Dalam perjalanan pulang, saya lalu menasihati istri tentang berlaku objektif saat ada, katakanlah, “ketidakadilan” yang menimpa anak-anak kita. Saat anak-anak kita diperlakukan tidak adil oleh keadaan maka respon pertama kita bukanlah mengutuki keadaan itu tapi justru memberikan pemahaman kepada anak-anak bahwa hidup ini tidak selamanya berlaku adil kepada kita. Kita tidak bisa meminta semua orang untuk berlaku baik dan sesuai dengan idealisme yang kita miliki saat bergaul dengan anak-anak yang sudah kita besarkan dengan idealisme tertentu. Adakalanya, kita perlu membiarkan anak-anak merasakan sedih, ditolak, atau dalam hal ini, bersikap legowo saat tidak lolos seleksi yang nampak tidak adil, dan sesekali mengakrabi mereka dengan kepahitan hidup agar mereka bisa belajar menunjukkan sikap terbaik saat menghadapinya. Tugas kita sebagai orangtua bukanlah untuk mengusir jauh-jauh semua permasalahan anak-anak, tapi tugas kita sebagai orangtua adalah mengajari mereka tentang sikap terbaik saat mereka menghadapi masalah. Masalah mereka sendiri.

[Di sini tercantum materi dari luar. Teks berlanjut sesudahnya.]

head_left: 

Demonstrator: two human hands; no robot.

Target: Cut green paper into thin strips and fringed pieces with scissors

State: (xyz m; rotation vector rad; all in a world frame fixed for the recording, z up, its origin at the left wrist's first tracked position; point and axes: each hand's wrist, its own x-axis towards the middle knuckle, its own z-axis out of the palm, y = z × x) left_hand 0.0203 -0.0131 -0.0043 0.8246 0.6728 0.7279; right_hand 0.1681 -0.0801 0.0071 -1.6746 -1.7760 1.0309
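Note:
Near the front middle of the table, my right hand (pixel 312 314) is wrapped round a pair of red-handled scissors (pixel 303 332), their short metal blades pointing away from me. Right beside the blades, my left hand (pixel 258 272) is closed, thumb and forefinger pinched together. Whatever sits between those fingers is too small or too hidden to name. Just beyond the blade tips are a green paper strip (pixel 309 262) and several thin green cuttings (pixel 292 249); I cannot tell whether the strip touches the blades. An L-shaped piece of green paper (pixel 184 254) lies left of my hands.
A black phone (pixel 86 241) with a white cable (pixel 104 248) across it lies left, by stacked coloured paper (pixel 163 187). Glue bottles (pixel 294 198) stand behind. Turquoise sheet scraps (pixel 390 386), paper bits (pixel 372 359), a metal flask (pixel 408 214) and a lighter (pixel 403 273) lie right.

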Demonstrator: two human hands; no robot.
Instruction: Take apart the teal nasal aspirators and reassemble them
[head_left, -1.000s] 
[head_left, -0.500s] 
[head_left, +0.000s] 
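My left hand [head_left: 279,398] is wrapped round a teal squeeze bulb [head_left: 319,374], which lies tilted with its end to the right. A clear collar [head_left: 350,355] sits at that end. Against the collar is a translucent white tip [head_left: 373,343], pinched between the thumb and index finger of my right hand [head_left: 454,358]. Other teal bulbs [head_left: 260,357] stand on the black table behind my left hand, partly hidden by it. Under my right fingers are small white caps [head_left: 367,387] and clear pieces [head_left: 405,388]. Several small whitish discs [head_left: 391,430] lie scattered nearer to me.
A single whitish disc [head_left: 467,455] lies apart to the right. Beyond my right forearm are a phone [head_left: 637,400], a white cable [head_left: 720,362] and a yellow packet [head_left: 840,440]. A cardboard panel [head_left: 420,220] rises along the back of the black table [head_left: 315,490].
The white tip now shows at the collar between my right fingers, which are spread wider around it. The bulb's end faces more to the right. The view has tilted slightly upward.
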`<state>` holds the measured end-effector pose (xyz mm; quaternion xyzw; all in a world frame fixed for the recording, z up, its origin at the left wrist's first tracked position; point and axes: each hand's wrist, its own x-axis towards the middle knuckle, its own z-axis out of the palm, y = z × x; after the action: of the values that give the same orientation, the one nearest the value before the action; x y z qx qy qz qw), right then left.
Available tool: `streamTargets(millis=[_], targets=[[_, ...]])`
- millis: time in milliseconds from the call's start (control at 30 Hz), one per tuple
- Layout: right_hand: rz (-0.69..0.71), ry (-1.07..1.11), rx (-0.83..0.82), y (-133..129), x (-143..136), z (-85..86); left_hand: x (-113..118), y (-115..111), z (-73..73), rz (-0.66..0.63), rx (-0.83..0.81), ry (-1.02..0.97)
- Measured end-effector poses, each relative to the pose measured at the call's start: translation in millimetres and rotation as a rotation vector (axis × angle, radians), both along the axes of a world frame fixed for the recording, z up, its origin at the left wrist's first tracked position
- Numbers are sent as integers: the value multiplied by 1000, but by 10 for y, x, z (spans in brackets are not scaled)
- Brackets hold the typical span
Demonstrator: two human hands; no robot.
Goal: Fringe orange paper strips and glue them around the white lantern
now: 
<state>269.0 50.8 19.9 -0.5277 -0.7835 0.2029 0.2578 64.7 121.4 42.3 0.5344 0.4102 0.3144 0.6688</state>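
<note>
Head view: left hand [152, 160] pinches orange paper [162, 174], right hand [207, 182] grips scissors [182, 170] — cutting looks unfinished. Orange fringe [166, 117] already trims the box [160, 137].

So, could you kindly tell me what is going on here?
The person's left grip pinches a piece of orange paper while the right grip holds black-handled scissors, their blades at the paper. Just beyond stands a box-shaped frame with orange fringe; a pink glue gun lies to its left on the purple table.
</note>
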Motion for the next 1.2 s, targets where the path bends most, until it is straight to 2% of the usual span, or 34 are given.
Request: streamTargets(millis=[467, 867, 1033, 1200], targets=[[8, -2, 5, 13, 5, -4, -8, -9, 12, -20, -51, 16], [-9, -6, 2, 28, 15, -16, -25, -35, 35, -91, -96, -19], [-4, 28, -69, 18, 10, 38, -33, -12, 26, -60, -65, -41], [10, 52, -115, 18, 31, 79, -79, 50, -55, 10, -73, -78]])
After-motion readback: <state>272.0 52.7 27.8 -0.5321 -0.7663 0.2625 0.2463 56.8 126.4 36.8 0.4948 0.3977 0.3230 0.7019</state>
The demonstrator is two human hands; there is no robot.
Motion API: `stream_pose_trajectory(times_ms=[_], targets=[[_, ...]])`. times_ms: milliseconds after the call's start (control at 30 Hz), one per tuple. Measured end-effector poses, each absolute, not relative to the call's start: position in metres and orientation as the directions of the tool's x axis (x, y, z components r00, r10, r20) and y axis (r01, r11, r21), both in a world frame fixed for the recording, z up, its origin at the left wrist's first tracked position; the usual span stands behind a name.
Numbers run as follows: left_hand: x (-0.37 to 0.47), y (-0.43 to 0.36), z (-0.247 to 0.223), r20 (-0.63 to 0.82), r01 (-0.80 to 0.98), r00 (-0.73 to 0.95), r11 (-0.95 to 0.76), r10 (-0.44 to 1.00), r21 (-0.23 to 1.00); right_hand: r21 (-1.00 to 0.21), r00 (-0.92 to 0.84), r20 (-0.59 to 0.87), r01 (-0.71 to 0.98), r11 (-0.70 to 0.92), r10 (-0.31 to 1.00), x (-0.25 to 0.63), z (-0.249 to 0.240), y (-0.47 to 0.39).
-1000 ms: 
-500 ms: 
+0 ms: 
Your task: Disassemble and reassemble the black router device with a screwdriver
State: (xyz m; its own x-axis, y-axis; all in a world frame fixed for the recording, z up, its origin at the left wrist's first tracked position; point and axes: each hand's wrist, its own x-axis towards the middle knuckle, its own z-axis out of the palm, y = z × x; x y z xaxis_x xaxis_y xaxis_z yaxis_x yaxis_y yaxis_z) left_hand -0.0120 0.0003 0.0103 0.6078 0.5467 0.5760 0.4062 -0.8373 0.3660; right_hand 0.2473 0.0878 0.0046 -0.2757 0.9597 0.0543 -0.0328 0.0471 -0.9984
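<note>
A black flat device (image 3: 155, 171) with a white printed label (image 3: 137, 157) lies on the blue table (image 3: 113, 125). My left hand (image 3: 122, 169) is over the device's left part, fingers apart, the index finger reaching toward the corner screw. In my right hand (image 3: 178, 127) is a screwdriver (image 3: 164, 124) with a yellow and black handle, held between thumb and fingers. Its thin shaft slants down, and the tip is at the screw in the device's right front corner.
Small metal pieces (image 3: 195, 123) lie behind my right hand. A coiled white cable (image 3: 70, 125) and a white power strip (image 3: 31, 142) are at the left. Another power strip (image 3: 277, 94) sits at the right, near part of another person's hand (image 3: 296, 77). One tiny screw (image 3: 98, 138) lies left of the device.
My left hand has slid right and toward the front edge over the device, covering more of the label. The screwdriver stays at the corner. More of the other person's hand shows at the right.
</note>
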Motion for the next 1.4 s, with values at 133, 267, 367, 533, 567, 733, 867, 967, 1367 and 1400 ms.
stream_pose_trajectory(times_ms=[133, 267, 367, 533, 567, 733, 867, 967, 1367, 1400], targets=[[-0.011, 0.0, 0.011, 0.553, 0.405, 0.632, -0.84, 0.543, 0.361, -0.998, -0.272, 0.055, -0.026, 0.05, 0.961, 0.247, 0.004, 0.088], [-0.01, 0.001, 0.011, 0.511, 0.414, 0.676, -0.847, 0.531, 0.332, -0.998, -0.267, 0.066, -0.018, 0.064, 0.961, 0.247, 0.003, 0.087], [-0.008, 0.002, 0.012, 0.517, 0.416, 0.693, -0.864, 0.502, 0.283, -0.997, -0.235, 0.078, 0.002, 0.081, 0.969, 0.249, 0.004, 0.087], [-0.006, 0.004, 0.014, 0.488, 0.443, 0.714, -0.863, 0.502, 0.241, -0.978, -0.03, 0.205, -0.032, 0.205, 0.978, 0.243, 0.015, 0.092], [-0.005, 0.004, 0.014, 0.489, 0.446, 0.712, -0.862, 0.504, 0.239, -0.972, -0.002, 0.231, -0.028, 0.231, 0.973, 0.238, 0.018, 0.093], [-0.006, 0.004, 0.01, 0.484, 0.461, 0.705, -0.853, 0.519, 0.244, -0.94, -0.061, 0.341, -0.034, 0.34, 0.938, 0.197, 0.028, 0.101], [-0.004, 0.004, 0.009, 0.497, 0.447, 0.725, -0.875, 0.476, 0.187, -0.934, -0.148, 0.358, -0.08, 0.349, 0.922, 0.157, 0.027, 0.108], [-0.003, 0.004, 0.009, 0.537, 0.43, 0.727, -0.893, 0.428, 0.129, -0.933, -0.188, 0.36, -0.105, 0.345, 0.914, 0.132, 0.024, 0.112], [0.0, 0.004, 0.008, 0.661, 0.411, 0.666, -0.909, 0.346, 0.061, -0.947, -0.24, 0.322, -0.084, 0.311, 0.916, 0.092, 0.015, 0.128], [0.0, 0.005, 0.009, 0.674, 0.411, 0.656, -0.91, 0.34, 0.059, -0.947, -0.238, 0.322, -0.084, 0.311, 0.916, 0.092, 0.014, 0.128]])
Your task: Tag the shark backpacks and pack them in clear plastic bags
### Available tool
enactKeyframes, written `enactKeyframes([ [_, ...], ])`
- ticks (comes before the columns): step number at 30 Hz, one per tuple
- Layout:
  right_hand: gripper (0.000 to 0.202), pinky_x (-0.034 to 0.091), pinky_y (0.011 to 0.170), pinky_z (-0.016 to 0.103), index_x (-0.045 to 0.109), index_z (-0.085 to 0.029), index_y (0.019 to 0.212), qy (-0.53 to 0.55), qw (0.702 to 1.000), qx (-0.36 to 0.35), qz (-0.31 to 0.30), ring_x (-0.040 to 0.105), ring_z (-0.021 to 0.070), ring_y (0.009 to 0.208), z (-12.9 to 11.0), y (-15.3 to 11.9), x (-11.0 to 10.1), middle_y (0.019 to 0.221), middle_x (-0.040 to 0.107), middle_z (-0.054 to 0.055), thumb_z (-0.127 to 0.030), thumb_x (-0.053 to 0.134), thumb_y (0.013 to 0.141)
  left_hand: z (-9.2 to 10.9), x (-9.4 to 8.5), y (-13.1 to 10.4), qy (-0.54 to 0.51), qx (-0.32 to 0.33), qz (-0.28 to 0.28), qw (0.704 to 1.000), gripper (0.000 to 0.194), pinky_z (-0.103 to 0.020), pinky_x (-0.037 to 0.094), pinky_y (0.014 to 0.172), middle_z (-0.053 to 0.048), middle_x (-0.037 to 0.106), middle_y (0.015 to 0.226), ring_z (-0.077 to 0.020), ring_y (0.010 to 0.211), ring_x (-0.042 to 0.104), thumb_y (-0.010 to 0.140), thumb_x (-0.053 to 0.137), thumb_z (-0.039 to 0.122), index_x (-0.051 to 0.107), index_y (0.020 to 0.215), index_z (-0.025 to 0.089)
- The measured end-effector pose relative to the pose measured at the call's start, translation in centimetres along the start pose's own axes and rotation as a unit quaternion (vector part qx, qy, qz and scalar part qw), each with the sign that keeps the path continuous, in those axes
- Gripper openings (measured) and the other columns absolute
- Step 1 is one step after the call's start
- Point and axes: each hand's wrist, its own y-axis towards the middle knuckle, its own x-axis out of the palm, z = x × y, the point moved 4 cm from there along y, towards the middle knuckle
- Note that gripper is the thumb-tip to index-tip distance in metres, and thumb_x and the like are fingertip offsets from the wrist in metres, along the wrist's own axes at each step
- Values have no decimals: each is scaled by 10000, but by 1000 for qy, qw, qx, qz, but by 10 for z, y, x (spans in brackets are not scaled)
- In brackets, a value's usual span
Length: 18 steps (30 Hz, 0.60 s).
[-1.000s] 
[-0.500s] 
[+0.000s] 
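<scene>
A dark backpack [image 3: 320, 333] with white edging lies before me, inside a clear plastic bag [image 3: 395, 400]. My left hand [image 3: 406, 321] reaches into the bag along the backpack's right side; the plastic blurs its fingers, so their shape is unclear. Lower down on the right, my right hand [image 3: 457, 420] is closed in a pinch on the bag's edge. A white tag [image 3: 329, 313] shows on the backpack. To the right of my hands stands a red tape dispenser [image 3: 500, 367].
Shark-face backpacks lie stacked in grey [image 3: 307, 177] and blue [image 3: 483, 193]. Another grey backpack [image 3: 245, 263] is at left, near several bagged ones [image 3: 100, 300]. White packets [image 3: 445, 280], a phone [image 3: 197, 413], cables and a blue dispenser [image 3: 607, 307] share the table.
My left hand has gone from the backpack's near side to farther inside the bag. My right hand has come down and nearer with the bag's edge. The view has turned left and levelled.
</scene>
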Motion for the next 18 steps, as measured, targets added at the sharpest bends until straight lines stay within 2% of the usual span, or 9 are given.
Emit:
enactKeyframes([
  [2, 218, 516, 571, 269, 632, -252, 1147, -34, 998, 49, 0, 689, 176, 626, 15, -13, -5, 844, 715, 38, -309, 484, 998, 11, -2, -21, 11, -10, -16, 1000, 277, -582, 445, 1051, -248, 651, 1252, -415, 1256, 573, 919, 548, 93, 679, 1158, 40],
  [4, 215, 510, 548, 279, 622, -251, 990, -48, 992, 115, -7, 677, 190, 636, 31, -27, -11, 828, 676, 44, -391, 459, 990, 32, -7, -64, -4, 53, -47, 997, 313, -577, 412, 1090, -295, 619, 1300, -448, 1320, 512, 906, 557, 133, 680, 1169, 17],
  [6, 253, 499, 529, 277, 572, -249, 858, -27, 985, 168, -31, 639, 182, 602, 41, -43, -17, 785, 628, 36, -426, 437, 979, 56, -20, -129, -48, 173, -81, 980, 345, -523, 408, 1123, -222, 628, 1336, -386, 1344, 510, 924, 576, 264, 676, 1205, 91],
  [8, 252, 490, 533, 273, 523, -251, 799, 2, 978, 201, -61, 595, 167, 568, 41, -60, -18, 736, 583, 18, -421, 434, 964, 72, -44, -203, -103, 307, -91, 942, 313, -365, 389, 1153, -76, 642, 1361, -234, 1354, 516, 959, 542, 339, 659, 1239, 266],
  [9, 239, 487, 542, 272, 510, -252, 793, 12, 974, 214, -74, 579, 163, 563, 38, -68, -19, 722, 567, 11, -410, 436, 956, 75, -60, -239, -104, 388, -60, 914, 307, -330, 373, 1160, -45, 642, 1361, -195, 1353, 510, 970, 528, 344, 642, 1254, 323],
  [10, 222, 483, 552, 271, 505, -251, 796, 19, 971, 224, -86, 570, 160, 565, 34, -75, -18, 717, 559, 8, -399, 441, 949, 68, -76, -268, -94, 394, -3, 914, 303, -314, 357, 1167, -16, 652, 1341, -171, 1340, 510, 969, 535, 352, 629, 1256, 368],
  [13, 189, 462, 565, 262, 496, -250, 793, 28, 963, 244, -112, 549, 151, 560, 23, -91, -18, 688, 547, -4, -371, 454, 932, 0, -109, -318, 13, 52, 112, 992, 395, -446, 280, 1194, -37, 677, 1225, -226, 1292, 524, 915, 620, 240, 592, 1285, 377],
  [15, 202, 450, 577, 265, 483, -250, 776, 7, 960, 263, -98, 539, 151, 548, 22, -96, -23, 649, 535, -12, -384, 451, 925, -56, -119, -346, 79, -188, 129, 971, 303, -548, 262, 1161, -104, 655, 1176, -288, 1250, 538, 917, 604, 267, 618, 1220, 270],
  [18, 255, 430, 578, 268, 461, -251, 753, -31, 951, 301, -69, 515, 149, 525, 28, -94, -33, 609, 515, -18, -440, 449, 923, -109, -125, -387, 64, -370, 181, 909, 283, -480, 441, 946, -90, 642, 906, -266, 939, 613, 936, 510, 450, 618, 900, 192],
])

Lagian, siapa juga sih orangtua yang pengen anaknya dapet masalah? Saya kira nggak ada. Tapi masalah kadang datang tanpa diundang dan mau tidak mau, suka tidak suka, kita perlu membekali diri saat uninvited problem itu datang mengetuk pintu rumah kita.

Sayangnya, ada orangtua yang terlibat terlalu jauh dalam permasalahan anak-anak, bahkan ikut larut dalam masalah tersebut dan membiarkan anak-anaknya menonton kedua orangtuanya berakrobat menyelesaikan masalah yang menimpa dirinya. Hal semacam itu, kalo menurut saya, justru akan melahirkan anak-anak manja yang selalu bergantung dengan belas kasihan dan simpati orang lain.  Anak-anak yang tidak peka dengan dirinya dan cenderung menyalahkan kondisi saat ia menjumpai permasalahan. Ini tentu hal yang ingin kita hindari.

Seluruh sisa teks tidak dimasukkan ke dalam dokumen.